Several months ago, I spent too many hours hacking away at the 18 years’ worth of messages piled up in my Gmail account–because while I could live with paying for extra storage for Google’s backups of my own photos, I’d be damned if I was going to pay to warehouse random companies’ marketing pitches that were eating up far more of my free storage.

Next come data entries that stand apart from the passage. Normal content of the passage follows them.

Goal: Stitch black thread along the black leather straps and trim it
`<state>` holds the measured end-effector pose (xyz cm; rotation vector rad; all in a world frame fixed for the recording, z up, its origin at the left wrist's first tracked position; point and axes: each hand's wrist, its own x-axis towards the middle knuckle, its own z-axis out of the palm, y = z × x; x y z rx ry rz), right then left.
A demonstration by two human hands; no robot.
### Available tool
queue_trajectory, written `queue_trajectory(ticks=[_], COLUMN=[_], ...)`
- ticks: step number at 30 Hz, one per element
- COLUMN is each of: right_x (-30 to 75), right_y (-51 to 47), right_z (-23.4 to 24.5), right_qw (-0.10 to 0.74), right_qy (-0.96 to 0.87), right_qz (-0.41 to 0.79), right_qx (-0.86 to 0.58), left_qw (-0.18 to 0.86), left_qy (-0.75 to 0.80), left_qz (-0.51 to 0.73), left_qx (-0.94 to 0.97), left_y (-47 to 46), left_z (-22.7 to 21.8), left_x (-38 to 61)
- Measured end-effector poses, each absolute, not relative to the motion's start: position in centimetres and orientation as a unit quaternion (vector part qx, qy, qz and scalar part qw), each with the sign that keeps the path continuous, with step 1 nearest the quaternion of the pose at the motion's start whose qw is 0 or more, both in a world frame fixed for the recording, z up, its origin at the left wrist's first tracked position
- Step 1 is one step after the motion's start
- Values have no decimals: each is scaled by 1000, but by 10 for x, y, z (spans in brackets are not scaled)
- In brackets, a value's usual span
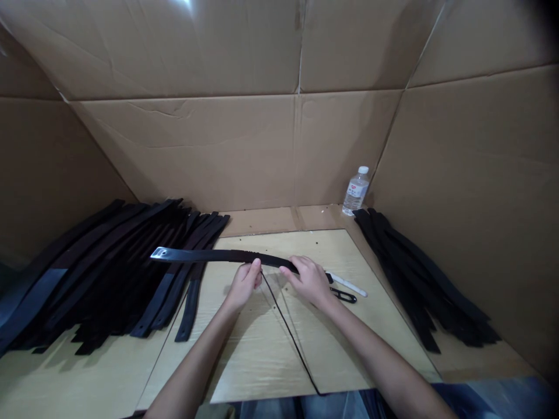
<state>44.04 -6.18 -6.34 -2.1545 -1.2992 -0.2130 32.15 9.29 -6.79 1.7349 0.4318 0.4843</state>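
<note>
A long, curved black strip (205, 255) with a hole at its shiny left end is held level above the board. My right hand (310, 279) is closed around the strip toward its right end. Just below the strip's middle, my left hand (247, 283) pinches a thin black cord (288, 329), which runs down to the board's near edge. Close-set ridges, perhaps cord turns, show on the strip above my left thumb. Beyond my right hand lie a white pen-like tool (351, 285) and a black slotted piece (345, 295), both partly hidden.
Many similar black strips (117, 262) are piled at the left. A smaller bunch of black strips (419, 279) lies at the right. A water bottle (356, 192) stands in the back right corner. Cardboard walls (196, 151) enclose the pale wooden board (349, 361).
</note>
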Motion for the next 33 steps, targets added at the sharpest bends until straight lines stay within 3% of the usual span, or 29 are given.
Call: queue_trajectory(ticks=[20,29,33], right_x=[430,429,429], right_y=[-54,-54,-57], right_z=[-59,-62,-59], right_qw=[284,279,327], right_qy=[-498,-494,-483], right_qz=[-65,-65,-35], right_qx=[-817,-821,-812], left_qw=[534,528,510], left_qy=[259,269,229], left_qz=[379,400,377], left_qx=[710,699,738], left_y=[87,85,87], left_z=[-44,-48,-48], left_x=[317,317,313])
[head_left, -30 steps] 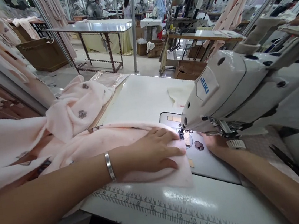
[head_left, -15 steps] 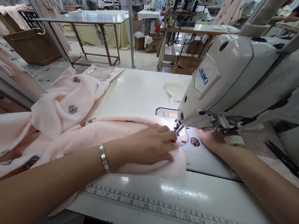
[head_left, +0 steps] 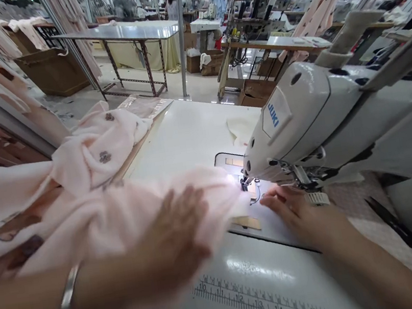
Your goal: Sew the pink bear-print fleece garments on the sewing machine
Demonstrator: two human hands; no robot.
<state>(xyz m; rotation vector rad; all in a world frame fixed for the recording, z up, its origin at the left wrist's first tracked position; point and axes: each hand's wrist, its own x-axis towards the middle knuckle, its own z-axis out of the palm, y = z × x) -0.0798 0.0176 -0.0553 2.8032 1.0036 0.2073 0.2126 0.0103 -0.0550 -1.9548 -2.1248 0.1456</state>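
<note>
**A:** What is shown nearest the viewer?

**B:** A printed measuring scale (head_left: 258, 299) is seen along the front edge of the white sewing table (head_left: 187, 131). Above it, the left hand (head_left: 175, 236), blurred and worn with a silver bangle (head_left: 68, 304), is laid on the pink fabric (head_left: 129, 207). Its fingers are stretched out and spread over the cloth; nothing is seen pinched between them.

**A:** And the other hand?

**B:** The right hand (head_left: 295, 208) is placed palm down on the machine bed (head_left: 274, 227), under the head of the sewing machine (head_left: 318, 106). Its fingers are extended and relaxed, and nothing is held in them. The fingertips are pointed toward the presser foot (head_left: 244, 184).

**A:** Where is the fabric located?

**B:** It is draped from the left across the table, under the left hand. Its leading edge is brought up to the presser foot, where it is lit by the machine lamp. Whether the edge lies under the foot cannot be told.

**A:** What is shown further back?

**B:** A bunched heap of pink cloth (head_left: 100, 149) with small dark motifs is seen at the table's left rear, and a cream scrap (head_left: 238, 126) lies just beside the machine head. Beyond, a metal work table (head_left: 122, 33), a brown bin (head_left: 54, 69) and an upright pole (head_left: 181, 34) are shown on the factory floor.
</note>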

Screenshot of Gmail's filter, showing a menu of options that

That experience evidently wasn’t enough fun for me, because over the last couple of weeks I’ve dived into a corner of the Gmail interface I hadn’t spent any sustained time in since… 2012? Fortunately for me, Gmail’s filter interface hasn’t sustained any notable changes in at least that long, judging from how rarely it’s earned a mention in Google’s Gmail blog over the last decade.

Much as in 2012, this dialog lets me choose a message by factors like sender, recipient, subject, content, size and the presence of an attachments. Its next pane allows me to amplify the message’s importance by starring it or marking it as important, apply a label or file it under a category tab, or forward it to to an outside address registered with your Gmail account using an even more fossilized interface.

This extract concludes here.